人身売買がこういう形で行われていること自体がショッキングだが、赤ちゃんポストに置かれていった子どもを人身売買の金儲けに利用しようとする発想が、実に退廃的であって、そもそもそんなビジネスが成り立つような国があれば、その国はかなり腐敗していると言わざるを得ない。是枝は、日本人として、韓国社会をそうした腐敗した社会として描いているわけで、韓国人からすれば、挑発的にうつるのではないか。

しかもこの映画では、赤ちゃんポストを運営しているキリスト教団体が、組織的に人身売買にかかわっていると匂わせるような演出になっている。韓国で最初に赤ちゃんポストを開設したのはキリスト教団体であるから、この映画はかれらキリスト教関係者を、正面から侮辱しているような印象を与える。というわけでこの映画は、きわめて政治的なメッセージに富んだ内容となっている。その政治性を、是枝本人の判断で持ちこんだのか、あるいは彼を招いた韓国側の意図が反映したものなのか。そこは、小生にはよくわからなかった。

若い女が生んだばかりの子どもを赤ちゃんポストの手前に置いていくことから映画は始まる。その子どもを、ある男が連れ去る。ソン・ガンホ演じるその男は、クリーニング屋を営む一方、児童の人身売買にかかわっているのだ。その男には孤児院で一緒に育ったという仲間がいる。かれらはその孤児院とはまだつながっている。そんな設定ではじまり、母親が子どもを取りかえしに来たところで映画は急展開する。母親はしかし、自分で育てる気持ちはなく、できたらきちんとした人に自分の子どもを育ててほしいと思っている。そんなことから利害の一致した母親と男たちは、なるべく有利な条件で子供を売ろうとする。映画はかれらのビジネスを追うことで展開していくのだ。かれらは買い手を求めて韓国各地をさ迷い歩く。そこがロードムーヴィー仕立てになっている。ロードムーヴィー仕立ては映画に変化を与えるための工夫だと思うが、この映画にはほかにも色々な工夫がしかけてあって、そのため散漫な印象を与える。

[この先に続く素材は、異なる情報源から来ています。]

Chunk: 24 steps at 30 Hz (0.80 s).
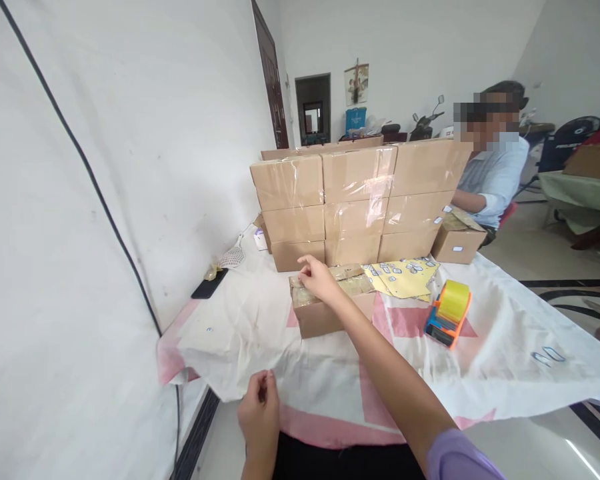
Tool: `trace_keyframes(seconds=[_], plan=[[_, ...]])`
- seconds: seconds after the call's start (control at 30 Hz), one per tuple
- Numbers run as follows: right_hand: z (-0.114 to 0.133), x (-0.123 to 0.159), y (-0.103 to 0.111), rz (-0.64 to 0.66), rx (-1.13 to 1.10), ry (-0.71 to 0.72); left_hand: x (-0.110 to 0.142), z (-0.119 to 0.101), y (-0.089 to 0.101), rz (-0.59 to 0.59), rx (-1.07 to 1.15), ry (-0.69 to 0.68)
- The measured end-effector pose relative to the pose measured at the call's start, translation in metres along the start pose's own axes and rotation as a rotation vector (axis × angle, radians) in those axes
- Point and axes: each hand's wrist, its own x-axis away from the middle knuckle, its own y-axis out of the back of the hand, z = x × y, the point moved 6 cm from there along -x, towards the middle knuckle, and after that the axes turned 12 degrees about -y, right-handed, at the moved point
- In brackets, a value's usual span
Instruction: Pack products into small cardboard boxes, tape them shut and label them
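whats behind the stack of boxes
A cardboard edge shows above the left part of the stack. The stack covers whatever is lower down behind it.

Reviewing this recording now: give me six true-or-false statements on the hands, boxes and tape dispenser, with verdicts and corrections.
1. The right hand is at the top of the front box. True.
2. The tape dispenser carries a yellow roll. True.
3. The tape dispenser stands left of the front box. False: it stands to the right.
4. The left hand grips the tape dispenser. False: the left hand is well apart from it.
5. The stacked boxes show three rows at the front. True.
6. The yellow sheets lie atop the stacked boxes. False: they lie on the tablecloth.
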Motion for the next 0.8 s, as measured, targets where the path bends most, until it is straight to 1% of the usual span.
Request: trace_keyframes(seconds=[0.03,0.07,0.1,0.17,0.23,0.3,0.4,0.47,0.57,0.67,0.8], plan=[[-0.004,0.000,-0.001,-0.010,-0.010,-0.004,-0.013,-0.025,-0.002,-0.038,0.016,-0.144],[-0.007,0.001,-0.002,-0.024,-0.021,-0.002,-0.025,-0.050,-0.006,-0.052,0.042,-0.293],[-0.010,0.002,-0.002,-0.041,-0.036,0.004,-0.037,-0.069,-0.013,-0.047,0.067,-0.373],[-0.013,0.004,-0.001,-0.067,-0.078,0.024,-0.059,-0.096,-0.029,-0.015,0.092,-0.474],[-0.013,0.005,0.002,-0.072,-0.144,0.047,-0.075,-0.111,-0.046,0.036,0.052,-0.538],[-0.012,0.006,0.006,-0.071,-0.231,0.070,-0.082,-0.115,-0.061,0.070,-0.005,-0.591],[-0.008,0.007,0.012,-0.076,-0.370,0.096,-0.080,-0.110,-0.071,0.037,0.000,-0.628],[-0.005,0.009,0.014,-0.058,-0.443,0.099,-0.077,-0.106,-0.073,0.006,0.023,-0.634],[0.002,0.013,0.014,0.031,-0.511,0.095,-0.076,-0.103,-0.074,-0.006,0.025,-0.630],[0.007,0.015,0.018,0.114,-0.564,0.079,-0.076,-0.103,-0.074,0.012,0.016,-0.639],[0.005,0.013,0.025,0.127,-0.608,0.039,-0.073,-0.103,-0.075,0.064,-0.008,-0.635]])
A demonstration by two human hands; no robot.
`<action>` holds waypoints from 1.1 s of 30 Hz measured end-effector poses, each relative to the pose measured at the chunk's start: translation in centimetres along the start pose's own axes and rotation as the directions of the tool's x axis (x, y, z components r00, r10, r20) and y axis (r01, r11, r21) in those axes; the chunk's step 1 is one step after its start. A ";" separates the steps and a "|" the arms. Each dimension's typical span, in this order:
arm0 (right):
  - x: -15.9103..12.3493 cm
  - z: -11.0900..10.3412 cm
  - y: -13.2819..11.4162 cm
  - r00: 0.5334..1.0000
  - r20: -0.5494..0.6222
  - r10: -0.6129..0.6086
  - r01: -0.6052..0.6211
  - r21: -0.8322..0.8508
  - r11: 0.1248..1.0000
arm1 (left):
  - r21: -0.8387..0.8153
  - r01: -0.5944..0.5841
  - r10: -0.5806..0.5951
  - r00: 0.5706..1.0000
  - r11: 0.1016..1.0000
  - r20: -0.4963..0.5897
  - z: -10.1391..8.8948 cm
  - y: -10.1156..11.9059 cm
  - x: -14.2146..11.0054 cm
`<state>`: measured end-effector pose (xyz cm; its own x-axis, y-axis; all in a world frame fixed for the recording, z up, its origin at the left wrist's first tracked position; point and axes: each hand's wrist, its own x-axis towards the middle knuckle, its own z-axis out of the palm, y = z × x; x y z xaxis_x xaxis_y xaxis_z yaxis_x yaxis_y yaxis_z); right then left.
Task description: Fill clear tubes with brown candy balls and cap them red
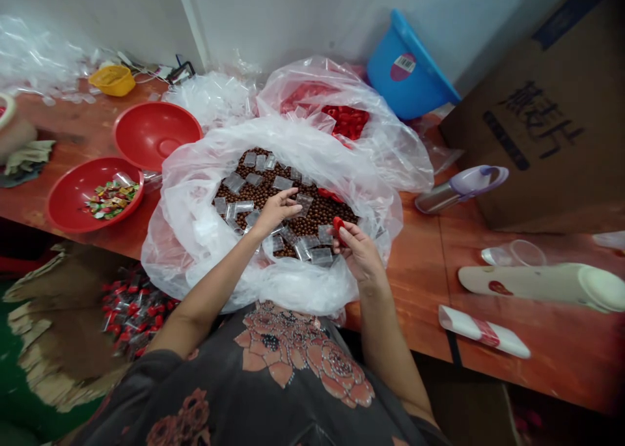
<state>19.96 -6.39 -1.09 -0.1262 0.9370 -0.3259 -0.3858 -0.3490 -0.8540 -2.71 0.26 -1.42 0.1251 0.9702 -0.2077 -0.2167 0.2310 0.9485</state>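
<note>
An opened clear plastic bag point(195, 179) holds many small brown balls point(317, 213), with several little clear plastic boxes point(234, 183) lying on top of them. My left hand point(277, 210) is over the balls, its fingers stretched and apart, close to a clear box point(303, 204). At the bag's right side my right hand point(360, 250) pinches a red cap point(338, 223) between thumb and fingers. More red caps point(329, 195) lie among the balls near the far right edge of the bag's opening.
Behind stands a bag of red caps point(346, 122) beside a blue basin point(410, 68). Left are two red bowls point(156, 130) point(73, 205), one with wrapped sweets point(113, 198). A bottle point(459, 189) and a large carton point(541, 114) stand right. Filled red-capped boxes point(134, 309) lie below left.
</note>
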 end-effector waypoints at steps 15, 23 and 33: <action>0.7 3.3 -0.7 0.913 0.112 -0.393 0.401 -0.422 0.813 | 0.356 -0.206 0.137 0.968 0.912 0.211 1.6 1.6 -6.0; 0.1 2.8 -0.7 0.779 0.306 -0.548 0.602 -0.612 0.513 | 0.465 -0.257 0.179 0.962 0.847 0.207 1.6 1.8 -6.6; 0.3 1.6 0.2 0.633 0.457 -0.625 0.698 -0.686 0.206 | 0.456 -0.239 0.172 0.968 0.857 0.184 1.5 1.5 -7.1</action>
<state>18.39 -6.17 -0.70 -0.2559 0.8194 0.5129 0.4589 0.5699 -0.6816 -2.51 -6.42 1.87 0.2616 0.9652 0.0059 0.2260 -0.0672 0.9718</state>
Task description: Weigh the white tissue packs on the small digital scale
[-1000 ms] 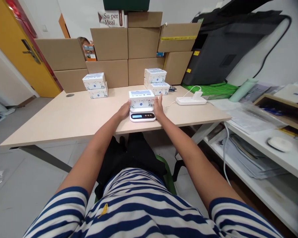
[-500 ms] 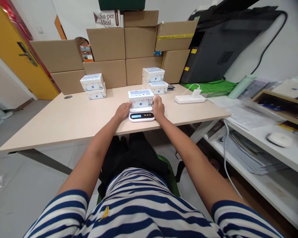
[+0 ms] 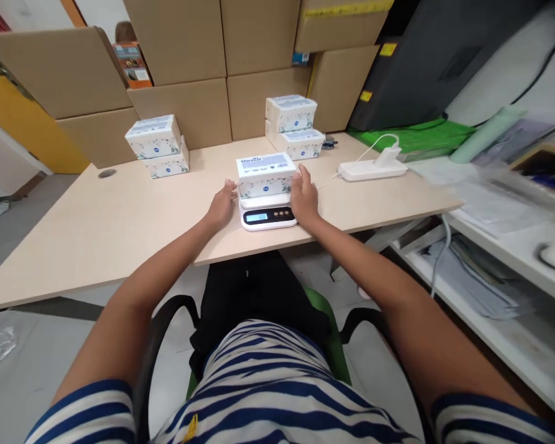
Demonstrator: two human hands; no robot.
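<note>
A white tissue box [image 3: 264,174] with a blue label lies on a small white digital scale [image 3: 266,216] near the front edge of the beige table [image 3: 120,216]. My left hand [image 3: 221,206] lies on the table against the scale's left side, fingers stretched, fingertips by the box's lower left corner. My right hand [image 3: 303,198] rests at the scale's right side, its fingers extended along the right end of the box and touching it. Neither hand wraps round anything.
Two stacked tissue boxes [image 3: 159,145] sit at the back left, and two more tissue boxes [image 3: 294,125] behind the scale. Cardboard cartons [image 3: 198,68] line the wall. A white power strip [image 3: 374,169] lies to the right, beside a cluttered shelf [image 3: 504,246]. Chair armrests [image 3: 160,327] flank my lap.
The view has moved closer and tilted down. My hands have slipped down from the box's sides to the scale's sides; the box stays on the scale.
</note>
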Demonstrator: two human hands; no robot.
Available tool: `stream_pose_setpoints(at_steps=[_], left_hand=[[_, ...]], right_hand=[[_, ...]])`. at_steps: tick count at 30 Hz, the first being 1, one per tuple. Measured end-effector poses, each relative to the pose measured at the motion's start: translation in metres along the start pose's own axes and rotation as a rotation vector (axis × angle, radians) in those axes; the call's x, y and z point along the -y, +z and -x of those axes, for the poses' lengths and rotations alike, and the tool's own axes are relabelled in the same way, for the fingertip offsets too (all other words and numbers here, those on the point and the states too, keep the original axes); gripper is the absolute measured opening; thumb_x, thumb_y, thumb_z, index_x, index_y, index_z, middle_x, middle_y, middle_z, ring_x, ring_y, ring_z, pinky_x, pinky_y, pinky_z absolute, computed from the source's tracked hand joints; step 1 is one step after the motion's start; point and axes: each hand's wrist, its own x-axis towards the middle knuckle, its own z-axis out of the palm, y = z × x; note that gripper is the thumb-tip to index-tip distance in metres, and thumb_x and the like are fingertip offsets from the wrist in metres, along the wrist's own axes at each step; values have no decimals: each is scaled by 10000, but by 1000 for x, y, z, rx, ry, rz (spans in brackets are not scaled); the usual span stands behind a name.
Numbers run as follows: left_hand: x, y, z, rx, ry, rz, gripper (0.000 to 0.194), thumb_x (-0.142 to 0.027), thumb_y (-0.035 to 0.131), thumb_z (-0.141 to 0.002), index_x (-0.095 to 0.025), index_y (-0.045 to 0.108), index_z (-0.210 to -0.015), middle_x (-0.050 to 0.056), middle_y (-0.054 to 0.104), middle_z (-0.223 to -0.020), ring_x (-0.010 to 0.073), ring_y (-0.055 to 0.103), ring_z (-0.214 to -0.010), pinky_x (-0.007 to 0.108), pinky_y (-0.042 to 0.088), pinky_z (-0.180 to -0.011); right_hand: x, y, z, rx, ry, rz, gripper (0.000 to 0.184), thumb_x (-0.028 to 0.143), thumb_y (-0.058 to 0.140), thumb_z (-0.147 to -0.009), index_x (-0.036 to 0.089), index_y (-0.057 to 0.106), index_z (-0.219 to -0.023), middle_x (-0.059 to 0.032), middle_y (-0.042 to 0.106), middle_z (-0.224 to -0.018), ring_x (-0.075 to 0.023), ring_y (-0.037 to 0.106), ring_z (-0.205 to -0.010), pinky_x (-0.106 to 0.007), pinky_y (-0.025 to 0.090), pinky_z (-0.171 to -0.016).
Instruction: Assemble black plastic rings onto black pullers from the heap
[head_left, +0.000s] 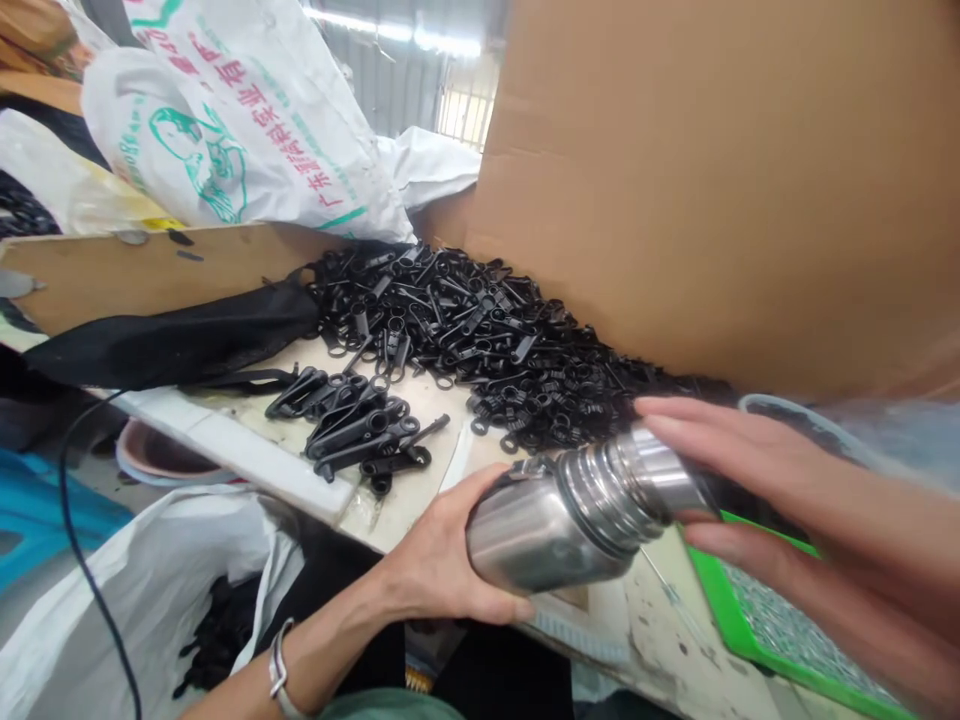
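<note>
A stainless steel flask [559, 515] lies tilted on its side above the table edge. My left hand [442, 555] is wrapped round its body from below. My right hand [720, 470] grips the flask's cap end [660, 470], fingers above and thumb beneath. Behind the flask a big heap of black plastic clips [487, 340] covers the worktable [412, 490], with a smaller bunch of longer black clips [352, 425] to its left.
A tall cardboard sheet [712, 180] stands behind the heap. A green tray [757, 630] with small metal parts sits under my right arm. Printed white sacks [247, 120] lie at the back left, a black cloth [172, 340] on the table's left, a white bag [150, 600] below.
</note>
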Motion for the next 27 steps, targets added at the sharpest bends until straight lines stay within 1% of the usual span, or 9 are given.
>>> stream_pose_setpoints(at_steps=[3, 7, 11, 13, 17, 20, 22, 25, 27], left_hand=[[1, 1, -1, 15, 46, 43, 1090, -385, 948, -491, -234, 462, -1456, 82, 622, -1357, 324, 611, -1214, 461, 488, -1104], [0, 3, 0, -1, 68, 55, 1052, -361, 935, -511, -242, 472, -1448, 73, 636, -1325, 325, 623, -1188, 471, 500, -1092], [0, 8, 1, -66, 28, -20, 1016, -331, 904, -526, -255, 468, -1441, 69, 650, -1300, 326, 635, -1172, 470, 524, -1068], [0, 11, 3, -103, 12, -82, 985, -317, 883, -551, -263, 459, -1439, 69, 639, -1327, 328, 625, -1203, 461, 528, -1068], [3, 15, 6, -219, -41, -242, 888, -354, 808, -638, -247, 422, -1430, 85, 636, -1332, 344, 632, -1204, 489, 537, -1046], [5, 14, 5, -287, -87, -364, 812, -451, 737, -690, -233, 416, -1403, 90, 654, -1285, 367, 646, -1177, 510, 540, -1024], [8, 12, 4, -288, -90, -424, 776, -525, 698, -695, -243, 434, -1368, 73, 668, -1244, 379, 656, -1148, 504, 550, -999], [16, 8, 7, -263, -68, -442, 751, -594, 673, -664, -266, 466, -1308, 56, 688, -1168, 388, 671, -1073, 510, 564, -942], [22, 6, 9, -250, -51, -421, 718, -593, 683, -632, -261, 502, -1243, 64, 700, -1138, 398, 676, -1038, 521, 567, -925]], right_hand=[[-2, -4, -2, 100, -22, 29, 467, 418, 477, -1033, 416, 452, -1499, -1, 514, -1506, -220, 510, -1365, -296, 574, -1013], [-3, -8, -7, 106, -99, 136, 486, 397, 457, -1048, 393, 408, -1531, -37, 537, -1471, -231, 535, -1331, -312, 574, -961], [6, -5, -23, 7, -218, 287, 446, 419, 416, -1065, 214, 493, -1453, -139, 630, -1294, -257, 642, -1111, -355, 558, -904], [16, -5, -31, 20, -220, 370, 435, 407, 405, -1067, 138, 529, -1385, -174, 656, -1195, -293, 658, -1007, -418, 558, -835], [32, -7, -44, 155, -118, 339, 417, 436, 395, -1075, 152, 563, -1329, -148, 645, -1150, -300, 635, -977, -447, 546, -812], [33, -13, -52, 206, -72, 252, 384, 410, 397, -1084, 128, 625, -1210, -146, 625, -1171, -264, 604, -1033, -423, 537, -885], [31, -20, -58, 243, -92, 185, 349, 380, 434, -1078, 116, 646, -1165, -152, 610, -1243, -248, 593, -1104, -409, 524, -951], [29, -34, -68, 410, -144, 75, 303, 334, 490, -1067, 131, 635, -1237, -114, 608, -1299, -194, 595, -1155, -329, 513, -985], [30, -43, -75, 517, -164, 29, 297, 305, 535, -1045, 186, 604, -1308, -26, 614, -1308, -121, 598, -1148, -223, 488, -979]])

工夫の最たるものは、人身売買を摘発している女刑事たちを持ち込んだことで、そのため、サスペンス的な要素が付け加わる。しかも、女刑事らは人身売買の捜査のほかに、或る殺人事件の捜査もしているということになっている。その捜査の結果、母親を殺人犯として逮捕するのであるが、それはこの映画のテーマである児童の人身売買とはほとんど関係のないことなので、余計なつけたしというべきであろう。

かかる次第で、この映画は是枝の作品としては、かなり散漫で緊迫感に乏しい作品になっている。